Hamilton: Iowa won but college wrestling pinned the day
IOWA CITY, Ia. – Nearly five minutes passed Saturday afternoon as Tom Brands answered questions about the record-setting crowd, the heart-thumping individual performances and the possible game-changing scene that unfolded for college wrestling Saturday inside Kinnick Stadium.
Finally, the 10th query tapped into the topic the Iowa coach really wanted to discuss.
So how important was that win over the top-ranked team in the country?
“There’s the question,” Brands said. “That (win) is important – and we didn’t wrestle well.”
The record book won’t show that the No. 4 Hawkeyes left points off the board in individual matches. It won’t show that they gave some away, too.
It’ll show Iowa beat top-ranked Oklahoma State 18-16 in front of 42,287, the largest crowd in NCAA history – and perhaps the largest crowd in world-wide wrestling history.
“I know it’s great for wrestling,” Brands said. “There’s people in Russia and Turkey and Iran that are going to see this as well – or maybe saw it – and they will know about it.”
Iowa tops No. 1 Oklahoma State before record outdoor crowd
Rare is the moment Thomas Gilman finds himself at a loss for words, but the Grapple on the Gridiron became so big, so extraordinary, so far outside his sport’s galaxy that even Iowa’s most talkative wrestler found himself knotted in a verbal stalemate trying to summarize Saturday’s sights and sounds.
Forget the 15,996 that Penn State pulled in two years ago for a record-setting dual against Pitt.

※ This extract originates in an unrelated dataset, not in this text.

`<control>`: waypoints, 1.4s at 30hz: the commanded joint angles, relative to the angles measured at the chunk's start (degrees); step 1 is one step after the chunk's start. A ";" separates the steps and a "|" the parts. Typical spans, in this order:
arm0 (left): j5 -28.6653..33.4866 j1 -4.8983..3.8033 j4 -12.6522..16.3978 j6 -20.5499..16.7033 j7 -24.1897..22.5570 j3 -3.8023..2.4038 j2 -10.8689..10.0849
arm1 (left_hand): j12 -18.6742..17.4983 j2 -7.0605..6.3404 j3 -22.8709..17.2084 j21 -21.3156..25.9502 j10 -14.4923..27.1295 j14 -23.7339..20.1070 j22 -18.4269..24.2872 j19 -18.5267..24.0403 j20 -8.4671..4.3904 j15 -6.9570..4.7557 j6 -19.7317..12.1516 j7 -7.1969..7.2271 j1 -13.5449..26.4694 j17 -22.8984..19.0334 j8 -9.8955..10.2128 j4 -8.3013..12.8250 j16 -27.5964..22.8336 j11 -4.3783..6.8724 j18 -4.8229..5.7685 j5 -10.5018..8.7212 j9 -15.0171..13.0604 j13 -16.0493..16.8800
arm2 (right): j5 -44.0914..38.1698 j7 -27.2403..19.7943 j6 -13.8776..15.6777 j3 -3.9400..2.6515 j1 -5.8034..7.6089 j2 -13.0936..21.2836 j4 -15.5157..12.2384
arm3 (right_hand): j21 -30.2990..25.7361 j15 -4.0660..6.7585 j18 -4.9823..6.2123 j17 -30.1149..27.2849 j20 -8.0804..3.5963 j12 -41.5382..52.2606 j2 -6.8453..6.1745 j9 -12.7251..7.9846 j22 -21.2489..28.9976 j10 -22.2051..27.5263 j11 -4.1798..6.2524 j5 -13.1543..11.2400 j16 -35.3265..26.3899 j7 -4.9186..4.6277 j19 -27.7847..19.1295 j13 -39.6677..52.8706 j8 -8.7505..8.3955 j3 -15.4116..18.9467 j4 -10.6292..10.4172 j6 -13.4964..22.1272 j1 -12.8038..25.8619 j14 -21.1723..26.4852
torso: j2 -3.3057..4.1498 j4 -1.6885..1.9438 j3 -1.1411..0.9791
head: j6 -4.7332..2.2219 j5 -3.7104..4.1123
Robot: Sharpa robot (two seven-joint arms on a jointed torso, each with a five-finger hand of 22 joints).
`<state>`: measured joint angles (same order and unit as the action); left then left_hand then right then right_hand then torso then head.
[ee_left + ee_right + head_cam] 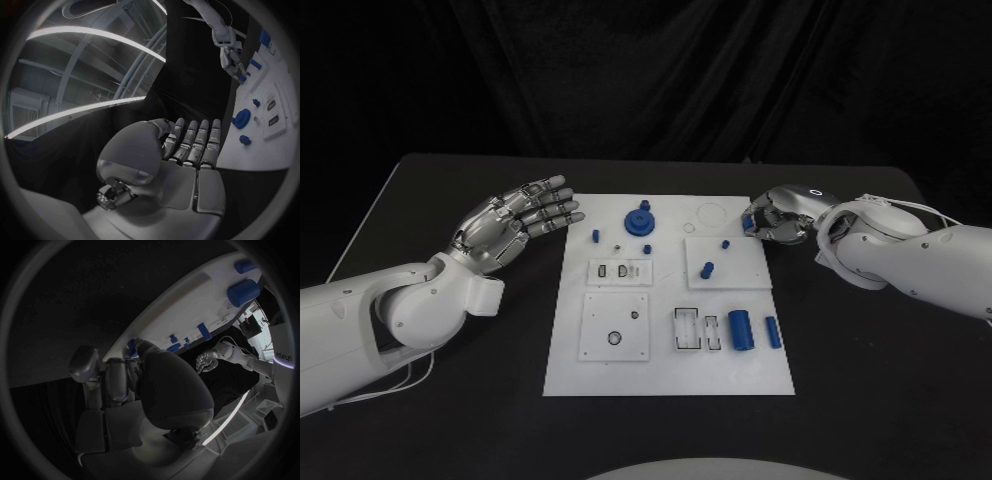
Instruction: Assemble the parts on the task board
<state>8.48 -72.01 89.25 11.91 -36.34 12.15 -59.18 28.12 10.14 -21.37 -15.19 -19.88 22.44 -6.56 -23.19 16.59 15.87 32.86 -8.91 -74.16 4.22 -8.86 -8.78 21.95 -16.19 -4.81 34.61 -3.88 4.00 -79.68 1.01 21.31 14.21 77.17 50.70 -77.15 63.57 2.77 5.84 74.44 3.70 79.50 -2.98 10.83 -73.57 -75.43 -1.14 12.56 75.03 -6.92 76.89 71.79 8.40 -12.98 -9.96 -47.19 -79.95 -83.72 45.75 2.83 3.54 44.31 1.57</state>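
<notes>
Two hands sit at the far end of my workspace, one on each side of the task board [668, 375]. My left hand [516, 222] hovers off the board's left edge with palm up and fingers spread, holding nothing; its wrist camera shows the same loose fingers [194, 142] stretched toward the white plate. My right hand [783, 213] is at the board's far right corner, fingers curled in tight, and I see a bit of blue at the fingertips, but I cannot tell whether it actually grips a part or merely touches one. On the board, a blue gear-like part [640, 219] stands near the far left, with small blue pegs [597, 236] beside it. Another peg [707, 268] stands on the raised square plate on the right. Two blue cylinders [740, 330] lie side by side near the right edge, closer to me, next to empty rectangular slots [687, 328].
</notes>
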 commanded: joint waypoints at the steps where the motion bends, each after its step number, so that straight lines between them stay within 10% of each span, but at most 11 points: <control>1: 0.25 0.16 0.02 0.97 -0.46 -0.05 0.13 | 0.25 0.07 -0.39 -0.19 -0.26 0.39 0.03 -0.15 -0.04 0.18 -0.01 -0.15 0.66 0.07 -0.22 0.08 0.19 0.00 0.32 0.31 -0.04 0.06 | 0.26 -0.66 1.55 -0.03 -0.20 -0.03 0.07 | -0.44 -0.23 0.29 -0.01 0.01 0.28 0.22 0.69 -0.10 -0.50 -0.07 0.01 -0.40 0.03 0.40 0.12 0.73 -0.18 0.38 -1.10 -0.41 -0.62 | -0.01 -0.03 0.01 | 0.06 -0.08; 13: 0.25 0.41 -0.01 0.97 -0.42 -0.05 -0.04 | 0.25 0.07 -0.39 -0.19 -0.26 0.39 0.03 -0.15 -0.04 0.18 -0.01 -0.15 0.66 0.07 -0.22 0.08 0.19 0.00 0.32 0.31 -0.04 0.06 | 1.11 -2.70 6.85 -0.11 -0.16 0.69 -1.41 | -0.21 -0.17 0.13 0.64 -0.10 0.76 1.82 6.73 -0.85 -1.21 -0.07 2.68 -0.02 1.07 1.15 0.97 8.33 -0.13 2.39 -5.48 -1.96 -1.01 | -0.02 0.02 -0.01 | 0.16 -0.49; 23: 0.26 0.45 0.09 0.62 -0.44 -0.05 -0.12 | 0.23 0.13 -0.52 -0.19 -0.22 0.35 0.04 -0.13 -0.03 0.19 0.00 -0.17 0.74 0.06 -0.22 0.06 0.22 0.02 0.32 0.27 -0.04 0.04 | -2.75 0.05 11.44 -0.31 3.33 2.31 -10.70 | -0.10 -0.35 0.07 1.11 0.03 0.82 1.30 8.29 -1.15 -1.38 -0.36 3.17 0.39 0.87 1.41 1.10 9.95 0.47 2.36 -4.54 -1.45 -1.26 | -0.02 -0.01 0.00 | 0.64 -0.86; 32: 0.42 0.46 0.31 0.28 -0.23 -0.05 -0.04 | 0.25 0.13 -0.57 -0.20 -0.24 0.37 0.03 -0.14 -0.03 0.18 0.23 -0.17 0.79 0.06 -0.29 0.06 0.25 0.02 0.32 0.25 -0.06 0.05 | -6.01 1.86 8.61 -0.35 5.33 -1.64 -17.40 | 2.63 0.12 -0.43 3.25 -0.27 2.69 1.33 9.91 -2.96 -3.95 0.23 4.46 2.63 1.57 3.06 4.00 12.04 0.41 2.81 -5.29 -1.26 -2.40 | -0.02 -0.02 -0.01 | 0.43 -0.57; 42: 0.49 0.47 0.81 0.01 0.14 -0.05 0.03 | 0.29 0.06 -0.60 -0.22 -0.30 0.40 0.03 -0.15 -0.03 0.17 0.25 -0.17 0.86 0.06 -0.32 0.08 0.30 0.02 0.31 0.23 -0.07 0.06 | -6.50 1.80 2.37 -0.33 2.72 -8.97 -16.21 | 2.69 0.34 -0.43 3.57 -0.48 3.02 1.42 10.43 -3.09 -4.39 0.49 4.77 2.96 1.85 3.24 4.47 12.63 0.38 2.97 -5.34 -1.07 -2.62 | -0.06 -0.03 0.09 | 0.46 -1.79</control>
<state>8.60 -71.61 89.87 11.86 -35.99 12.15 -59.35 28.12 10.36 -21.69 -15.18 -19.87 22.44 -6.56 -23.19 16.59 15.87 32.86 -8.91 -73.93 4.22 -8.86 -8.77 21.95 -16.19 -4.81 34.61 -3.88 4.00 -84.87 1.53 27.31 13.89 80.43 42.33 -93.72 66.06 2.73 5.84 74.93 3.19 82.15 -1.59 17.05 -74.94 -79.44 -0.81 16.90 77.69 -5.83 79.67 74.95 18.93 -12.58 -7.49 -51.90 -81.35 -84.02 45.74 2.88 3.56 44.71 -0.02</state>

The turnout in Kinnick Stadium rivaled that of a Baylor football crowd. That’s sixth-ranked Baylor in football-crazed Texas.
In a wrestling context, Iowa and Penn State were the sport’s only programs to top the 30,000-mark in total attendance last season.
Gilman was awestruck Saturday when emerged from Kinnick Stadium’s southwest tunnel and into a sea of black-clad fans. He kept using the same word about the environment. The ride to the stadium felt electric, he said. The stadium felt electric. The feeling when he stepped on the mat? That, too, was electric, the 125-pound All-American said.
“I keep saying ‘electric,’ ‘electric,’ ‘electric,’” said Gilman, a 9-1 winner against No. 7 Eddie Klimara. “Maybe I’m getting a little bit redundant. I need a new word, but it was electric out there.”
The singular most important thing for wrestling, though, was the voltage on the mat.
The Hawkeyes and Cowboys pulled in roughly 28,000 fans who otherwise wouldn’t be there if this dual fell into its typical January slot on the calendar. It was an opportunity for wrestling to capture a new audience. And it would’ve gone down as an enormous opportunity lost if the product on the mat didn’t match up to the environment.
But there was riveting action Saturday. There was down-to-the-wire drama. There was near non-stop entertainment.
“Maybe we got (some new fans) excited,” Gilman said. “Maybe we motivated them to take on a new hobby and come watch us at Carver-Hawkeye.”
The last time the sport’s two most storied programs met in the building down the block, the Hawkeyes and Cowboys combined for 76 match points and 13 takedowns in a humdrum dual. Saturday’s tally: 137 match points and 31 takedowns.
Brown: Grapple on the Gridiron 'an impact day' for sport
Iowa junior Sam Brooks racked up 17 of those points in a little more than four minutes of a dual-tipping technical fall at 184 pounds.
“I felt my heart coming out of my chest,” he said. “I felt blood pumping through my veins. I thought my eyes were going to pop out of my head.”
The scoreless first periods that became a growing epidemic for college wrestling in recent years? There was one of those Saturday. It came at heavyweight.
“Definitely more action,” Brands said.
It wasn’t crisp, clean, World Championship-level wrestling. It wasn’t even the type of stuff Brands and Oklahoma State coach John Smith want to see near March. In fact, both coaches might get queasy watching the video replay of the 157-pound bout.
But that’s not the main point here.
This was bigger and better than anyone could’ve imagined, even the two head coaches who put a deal together during a minute-long phone conversation.
“My quick decision on it was in hopes that it would happen,” Smith said. “I didn’t want to give (Iowa) any reason to not do it.
“Normally the No. 1 team doesn’t go into a rivalry like this, you don’t go into a situation like this and in the end I think we have a chance. I think we can take a lot from the dual meet and it’s an opportunity to really understand what it is going to take to be a great team in the end.”
Iowa won the dual meet. College wrestling pinned the day.
“There’s no way anybody, including us, could’ve expected it to be that wild and crazy in there,” Brooks said. “That had to be awesome for the fans too.”